Cloud House has a wide range of musical influences, from pop-punk to classical music. How do you incorporate these diverse influences into your songs sonically, and what do they add to your music’s depth and richness? 

It definitely helps to have different perspectives musically when writing. For example, if I bring something to the rest of the group and we work on it, then maybe Calum would suggest a different movement at one point. Pat might think a different chord or vocal line would sound better than another. Jack might want to flip the structure and use the drums to make a different section hit harder. Morgan might want to bring in a different synth texture in the middle 8. Having five different voices all with different influences and ideas coming together is so beneficial when writing, because, above all else, it starts a healthy discussion around ideas and gets us all to think differently about how things might sound, and we want them to sound. We all have a soft spot for pop-punk, some more than others, but it’s definitely all our other influences that add layers on top of that pop-punk/pop-rock undercurrent that ties all the tunes together. 

As your reputation continues to grow, what have been some of the most memorable milestones or moments in your career so far, and how have they shaped your musical journey? 

The recent headliner at King Tuts in Glasgow was an instant highlight – it was just amazing to have so many people there, all singing the words of our old songs back to us, and playing the songs off the new EP to such a great reception was pretty amazing too. Glasgow is always a great show though. Other highlights would definitely be the end of our tour last year, coming back to Glasgow in mid-December and just having a ball; our headline at Stereo, playing the Days Changed EP in full, and playing St Luke’s for the first time. It’s such a beautiful venue and it sounded amazing. It represented a step up for us in size, so I think that was special for us all.  


Outwith notable shows, the release of the new EP definitely feels like a huge moment for us. We’ve had such a brilliant response with the singles (‘Still Here’ and ‘Don’t Wanna Talk’) in the lead-up. It really feels like we’re building some momentum with this release. We are so proud of all the songs on the EP and are so excited to get it out into the world and let it be heard. It really feels like this will be a moment we look back on and think of as pivotal in the life of Cloud House. 

As you’re on the verge of releasing your new EP, how do you envision the future of Cloud House? What goals do you have for your music and live performances? 

The future for Cloud House feels bright.

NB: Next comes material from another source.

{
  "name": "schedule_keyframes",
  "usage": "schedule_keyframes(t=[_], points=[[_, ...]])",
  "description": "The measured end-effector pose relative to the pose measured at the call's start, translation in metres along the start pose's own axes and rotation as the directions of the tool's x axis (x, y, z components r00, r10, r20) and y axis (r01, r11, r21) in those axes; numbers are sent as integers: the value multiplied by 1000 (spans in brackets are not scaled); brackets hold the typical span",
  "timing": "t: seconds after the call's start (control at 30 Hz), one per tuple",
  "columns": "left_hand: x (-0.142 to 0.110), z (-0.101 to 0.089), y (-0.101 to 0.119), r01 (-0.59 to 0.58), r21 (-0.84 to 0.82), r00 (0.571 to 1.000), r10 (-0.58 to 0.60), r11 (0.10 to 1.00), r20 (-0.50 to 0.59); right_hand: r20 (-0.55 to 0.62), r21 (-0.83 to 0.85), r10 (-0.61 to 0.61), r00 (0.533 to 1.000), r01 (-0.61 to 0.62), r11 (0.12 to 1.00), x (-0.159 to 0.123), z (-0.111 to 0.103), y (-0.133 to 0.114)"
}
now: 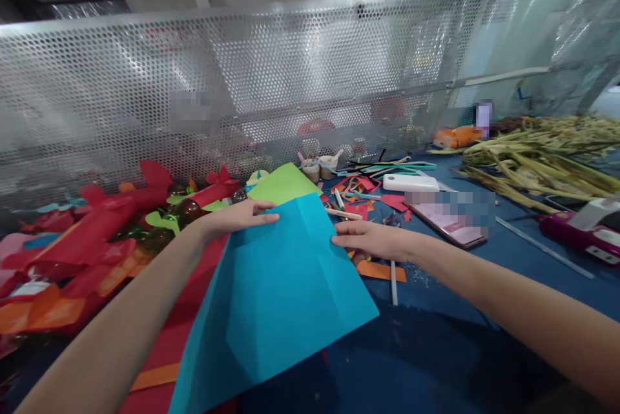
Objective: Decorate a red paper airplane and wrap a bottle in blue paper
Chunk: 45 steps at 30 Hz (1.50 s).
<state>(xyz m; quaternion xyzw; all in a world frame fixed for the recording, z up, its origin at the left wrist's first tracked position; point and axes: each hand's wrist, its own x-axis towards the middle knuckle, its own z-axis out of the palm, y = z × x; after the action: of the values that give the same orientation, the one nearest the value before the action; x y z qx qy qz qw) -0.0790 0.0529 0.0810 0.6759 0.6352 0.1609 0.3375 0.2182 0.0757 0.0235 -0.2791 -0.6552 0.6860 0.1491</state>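
Between my two hands is a large sheet of blue paper [290, 285] with soft creases, tilted over the table. My left hand [247, 215] grips its upper left edge, fingers closed on it. On the right edge, my right hand [372, 239] pinches the sheet, with some fingertips hidden beneath or behind it. A lime green sheet [285, 185] lies just behind the blue one. Red paper [194, 310] lies under and left of it, partly covered. An orange paper strip [382, 272] is on the table below my right hand.
Red paper shapes with bottles [111, 220] crowd the left side. Paper scraps [358, 191], a white device [411, 183] and a phone [450, 223] lie beyond my right hand. Dried stalks [542, 149] and a purple power strip [581, 233] are at right. A perforated metal panel [290, 72] stands behind.
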Motion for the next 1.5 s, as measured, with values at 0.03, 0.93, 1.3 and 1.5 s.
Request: schedule_keyframes(t=[0.03,0.93,1.3,1.5], points=[[1,0,0,8,-34,999,-7,999,36,4,-14,4,1000,-4,1000,1,0,1],[25,15,-41,95,-304,984,-43,948,172,-470,-713,237,850,-524,465,19,-19,-2],[20,6,-41,78,-297,989,-35,952,145,-282,-355,152,947,-250,901,-3,-33,-12],[18,6,-37,79,-309,986,-28,948,166,-336,-300,-33,941,-73,951,-6,-37,-12]])
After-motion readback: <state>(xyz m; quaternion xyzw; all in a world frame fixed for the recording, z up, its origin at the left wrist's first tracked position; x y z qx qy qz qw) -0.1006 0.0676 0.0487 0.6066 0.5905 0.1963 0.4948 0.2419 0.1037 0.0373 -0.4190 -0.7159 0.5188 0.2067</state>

It’s exciting to be releasing the new EP, and our minds are already looking towards what’s next – we’ve begun the process of starting our next release, putting plans in motion and bouncing ideas around; we are constantly working on new things as a way to focus our collective creativity and express our love for music.  


At the same time, we are going to play as many shows and festivals as we can to promote our back catalogue in the hopes of our music reaching as many ears as possible. Our live performances grow in scope with every tour, so in the future, we’re hoping to play bigger stages and  further develop the production of the live shows and put on the best shows we can.